6. Word of mouth is the best advertising medium of all. The best word of mouth comes from disrupting markets.
So many talk of “viral marketing” as if it can be added to a product as a coating or a post-development “quality injection step” in the same way that sitcom soundtracks are “sweetened” with laughter. Word of mouth is intrinsic to the customer’s relationship with the product in the context of existing options in the market.
14. Smart, young, artistic people are always asking me which is a better career path, “Creativity” or “Money.” I always answer that it doesn’t matter. What matters is “Effective” or “Ineffective.”
By this I think he means finding out what you are good at. As John Kennedy said in his remarks to student participants in the White House seminar in government, August 27, 1963 “the ancient Greek definition of happiness was the full use of your powers along lines of excellence.”
23. Running a startup is full of extreme ups and downs. Which is why so many successful and happy entrepreneurs I know lead such normal, stable, unglamorous, “boring”, family-centered lives. Somehow they need the latter in order to balance out the former. Extra-curricular drama looks great in the tabloids, but that’s all it’s ultimately good for.
We look for founders in stable relationships. The emotional roller coaster that is almost unavoidable when you are bootstrapping means you need to be connected to planet Earth, and that’s through friends and family who will keep you grounded. Larry Niven, in the short story Flash Crowd, observed that “For each human being there is an optimum ratio between change and stasis. Too little change, he grows bored. Too little stability, he panics and loses his ability to adapt. One who marries six times in ten years won’t change jobs. One who moves often to serve his company will maintain a stable marriage. A woman chained to one home and family may redecorate frantically or take a lover or go to many costume parties.” A startup injects enough chaos into your life on a regular, and irregular, basis that you need a strong support system to be able to survive it.

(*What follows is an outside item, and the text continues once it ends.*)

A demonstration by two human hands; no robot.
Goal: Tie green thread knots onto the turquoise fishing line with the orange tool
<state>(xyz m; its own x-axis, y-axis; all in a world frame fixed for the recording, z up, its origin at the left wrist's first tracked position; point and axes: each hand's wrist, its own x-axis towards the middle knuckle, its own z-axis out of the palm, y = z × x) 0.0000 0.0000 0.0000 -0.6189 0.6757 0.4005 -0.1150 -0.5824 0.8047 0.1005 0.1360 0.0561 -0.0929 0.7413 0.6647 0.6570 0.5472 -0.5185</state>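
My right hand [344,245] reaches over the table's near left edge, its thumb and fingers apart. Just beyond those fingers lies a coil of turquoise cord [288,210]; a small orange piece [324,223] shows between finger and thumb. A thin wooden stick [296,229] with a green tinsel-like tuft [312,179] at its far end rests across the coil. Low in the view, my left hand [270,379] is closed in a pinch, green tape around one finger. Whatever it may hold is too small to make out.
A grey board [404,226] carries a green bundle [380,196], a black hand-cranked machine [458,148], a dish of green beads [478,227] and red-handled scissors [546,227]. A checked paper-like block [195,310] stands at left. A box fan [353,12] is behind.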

25. Bill Gates may have a million times more money than me, but he isn’t going to live a million times longer than me, watch a million times more sunsets than me, make love to a million times more women than me, drink a million times more fine wines than me, listen to a million times more Beethoven String Quartets than me, nor sire a million times more children than me. Human beings don’t scale.
Bill Gates realized in his mid-40’s that no matter how much he accumulates, there are no pockets in a shroud, and established the Bill & Melinda Gates foundation. That’s a second lesson entrepreneurs can learn from his example.
Update July 21, 2009: I just realized that I have done two distinct blog posts using the same blog post by Hugh MacLeod as a point of departure. See also “Hugh MacLeod’s Thoughts on Being an Entrepreneur” I have added a “2” to the title of this post. I guess A. A. Milne was right “One of the advantages of being disorderly is that you are constantly making exciting discoveries.”